Performance engineering technology for scientific component software should take into account not only how performance is observed, but also what techniques and tools are needed to improve the performance of component applications. In general, performance tuning is the process of diagnosing performance problems by comparing measured performance to expected performance, and then removing the inefficiencies based on an analysis of those performance properties of components and component ensembles best matching execution conditions. We define performance tuning in this way because there are many factors that can affect the performance of component applications. These include the performance characteristics of individual components, the performance effects related to component coupling, and the resources available for component execution. Building and executing component applications will be guided by a set of choices that take these factors into account. These choices represent a complex performance space. Our goal is to develop performance technology that can assist application developers and users in making judicious decisions that will lead to high performance component codes.
The approach we will take provides a means to store performance knowledge about components and component compositions, and to make that knowledge available to applications at the times of component selection, deployment, and replacement during execution. A performance knowledgebase (PerfKB) that can be used to record performance data for components measured from multiple performance experiments. In addition, the PerfKB can be able to store results from empirical data analysis in the form of statistical tables and regression models. Analytical models used to express component performance with respect to algorithm characteristics will also be represented in the knowledgebase.
Once we have a means to capture and store performance knowledge, we need to support access to this information in ways that are consistent with component technology. As part of our plan, we will integrate the performance knowledgebase in the CCA framework services used for component registration and discovery. The idea is to extend component repository services with interfaces to the PerfKB where queries can be made about component performance. This will allow smart choices of which components and versions to use during application construction based on the known system parameters. Inquires can also be made to discover appropriate choice of parameters for component execution (e.g., number of threads or processors). Work within the CCTTSS project is underway to define a XML file specification to store component information, and we will work with this effort to incorporate what is needed for performance.

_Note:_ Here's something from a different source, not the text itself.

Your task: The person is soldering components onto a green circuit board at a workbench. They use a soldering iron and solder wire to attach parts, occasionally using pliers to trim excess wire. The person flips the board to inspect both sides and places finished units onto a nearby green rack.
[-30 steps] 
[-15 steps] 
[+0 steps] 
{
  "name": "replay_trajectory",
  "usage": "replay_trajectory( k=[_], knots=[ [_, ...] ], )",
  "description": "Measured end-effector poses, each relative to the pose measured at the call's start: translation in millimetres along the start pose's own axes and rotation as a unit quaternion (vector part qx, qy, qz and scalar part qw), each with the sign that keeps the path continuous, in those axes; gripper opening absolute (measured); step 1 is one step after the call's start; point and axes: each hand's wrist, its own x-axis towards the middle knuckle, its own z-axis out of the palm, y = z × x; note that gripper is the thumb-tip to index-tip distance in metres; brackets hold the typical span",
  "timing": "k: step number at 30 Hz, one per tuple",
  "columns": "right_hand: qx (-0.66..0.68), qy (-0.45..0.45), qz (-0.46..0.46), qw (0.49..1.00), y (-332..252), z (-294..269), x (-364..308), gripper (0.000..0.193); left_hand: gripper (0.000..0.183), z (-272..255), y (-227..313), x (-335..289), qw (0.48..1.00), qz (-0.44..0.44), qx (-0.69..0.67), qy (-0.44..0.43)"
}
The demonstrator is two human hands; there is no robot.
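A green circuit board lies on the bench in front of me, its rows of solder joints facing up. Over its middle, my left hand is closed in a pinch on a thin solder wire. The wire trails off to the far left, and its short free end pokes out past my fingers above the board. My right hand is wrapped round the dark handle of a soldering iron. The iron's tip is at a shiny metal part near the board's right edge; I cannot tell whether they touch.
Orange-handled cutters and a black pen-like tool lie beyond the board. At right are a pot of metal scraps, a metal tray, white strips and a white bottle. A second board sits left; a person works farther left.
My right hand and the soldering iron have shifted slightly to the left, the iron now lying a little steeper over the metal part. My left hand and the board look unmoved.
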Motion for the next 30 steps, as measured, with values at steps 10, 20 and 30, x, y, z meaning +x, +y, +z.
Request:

However, we believe this is only part of the solution. To control or improve the performance of an application during execution (i.e., performance steering), we must be able to make decisions based on how well a component is performing with respect to what is expected. We can think of performance aware components, which are able to monitor their own performance (using the performance measurement mechanisms discussed above) and adapt their operation in response to the performance feedback, but this depends on knowing what to change to effect positive performance gain. The performance knowledge to make the decision must be packaged in such a way so as to be easily accessed and processed. Requiring the component to return to the performance repository is too coarse-grained. Furthermore, the steering decisions are only with respect to local component performance. For intelligent performance control at the level of component ensembles, it is necessary to conceive of representations of performance knowledge that can be efficiently and actively processed.
In this context, a performance knowledge component (PKC) can be implemented to capture specific performance information about a deployed component and to provide access to that information during execution using standard CCA interfaces. In essence, the PKC functions as a performance estimation (prediction) service for its respective component, where the virtual interfaces are specialized for the component type. Performance aware components can be created using this approach. More importantly, the approach makes it possible to build higher-level performance models by combining the PKCs of the components employed in an application. These composition performance models provide performance awareness at the application level and can be used to guide performance steering decisions. Their CCA-based implementation using PKCs means performance estimations will be able to be made efficiently and with the benefit of existing CCA framework services.